This discussion has been locked.
You can no longer post new replies to this discussion. If you have a question you can start a new discussion

Archiving speed

Hi,

I´m curious how many messages per seconds is normal on VMware ( average hardware , plenty of RAM, CPU , SAN etc ) , I had never more than 1,2 . Latest Retain / GroupWise, DB are PostgreSQL / MariaDB .

David

  • 0

    Good morning,

    that is the classic answer, well it depends.  You say average hardware but there are a ton of variables that come into play.

    cpu, number of cores, disk type, response time of disk etc.

    Also, independent of the underlying infrastructure supporting the hypervisor, what about the disk setup for retain?  

    All on one drive, several?

    database, do you have that on separate disk and segregated across disk or disks?  When i say disks, i am referring to drives.

    also the VM’s themselves.  Number of cores and cpu allocated

    SAN connection assuming fiber or 10GBs, 40Gbs or?

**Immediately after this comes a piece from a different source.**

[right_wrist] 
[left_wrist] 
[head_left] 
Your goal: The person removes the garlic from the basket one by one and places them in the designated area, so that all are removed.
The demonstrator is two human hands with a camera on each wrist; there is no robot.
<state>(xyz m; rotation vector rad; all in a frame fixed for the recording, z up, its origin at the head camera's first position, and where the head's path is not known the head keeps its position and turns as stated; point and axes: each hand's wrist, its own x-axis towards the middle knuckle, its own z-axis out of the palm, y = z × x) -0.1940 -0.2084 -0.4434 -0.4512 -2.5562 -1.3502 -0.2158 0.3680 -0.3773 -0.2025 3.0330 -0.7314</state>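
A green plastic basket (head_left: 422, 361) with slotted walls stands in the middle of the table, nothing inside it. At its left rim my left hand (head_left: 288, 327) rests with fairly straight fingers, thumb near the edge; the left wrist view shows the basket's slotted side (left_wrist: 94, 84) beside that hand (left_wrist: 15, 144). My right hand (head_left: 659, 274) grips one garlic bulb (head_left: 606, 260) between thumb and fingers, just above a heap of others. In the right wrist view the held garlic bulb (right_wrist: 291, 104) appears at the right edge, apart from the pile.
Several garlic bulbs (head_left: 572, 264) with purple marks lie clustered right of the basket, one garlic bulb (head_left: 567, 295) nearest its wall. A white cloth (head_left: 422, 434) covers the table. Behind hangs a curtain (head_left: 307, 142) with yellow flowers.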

    this is somewhat borderline support question that can be checked against Config’s we have seen.  There should be a little more dialog to help get you to where you want to be.

  • 0   in reply to 
    I was only curious about the numbers, I have multiple customers with totally different hardware, different kind of setups, from all-in-one single server setup, to everything separate .. DB, Worker and Server and speed is about the same ...

    David

  • 0 in reply to   

    Hi David,

    I am getting 1-2 messages per second with the PAM tool, a 65,150 user archive is 10gb and is going to take about 6.5 hours. We have VMware with enough RAM on every guest that there is no swapping and fiber channel that I have seen with ATTO run at 800 megabytes per second.  The import is so slow we could have 10 sites with multiple PAM sessions over a WAN and the bottleneck would NOT be the WAN.  Something is wonky and very slow and I do not know how to pinpoint it.

    It may have to do with the RETAIN system trying to do DEDUPE on every message as the message is presented.  It should be that the batch is pumped to the server and at night or the weekend have a task that de dupes.  Like a staging table where the first stage is stored and NOT de duped so that it can get the process done and then have a sub process finish.  In human terms RETAIN has one stomach to process all the food where us sophisticated humans have a stomach, small and large intestines. LOL

  • 0   in reply to 

    Joe,

    Retain doesn´t do depud after archiving, but during the job. Every message get hash and this hash is compared with already stored messages during archive job. Maybe this what is slowing down the whole process.

    I have customer with 100 users and the speed isn´t much different from customer with 2 000 users. 

    David

  • 0 in reply to   

    It needs to be user selectable, at least on the PAM import.

     

    Is this on the roadmap or a future version?

     

    Does MicroFocus use RETAIN, i.e. do they dog food the software?  The system managers must hate retain because of this issue.  You can only support x users as they want to archive x messages per day and it takes 1 second per message and after that we can start the backup. LOL

  • 0 in reply to 

    I have drawn PM's attention to your post.

    Please allow him time to respond..

     

    Thanks

    Tarik

  • 0   in reply to 

    Hmm,

    I have large environments to use Retain; i.e. universities. Some of them archive every night which is pretty fast. Some of them archive at weekend; in this case many thousand items per run. Even if there are more than 100.000 items to archive, it will happen within a few hours.

    If you have to archive local GroupWise archives, it is (a lot) slower. But in this case it will help to run more than one RetainWorker. I did this several times especially when Retain has been introduced to replace good old client based GroupWise archives.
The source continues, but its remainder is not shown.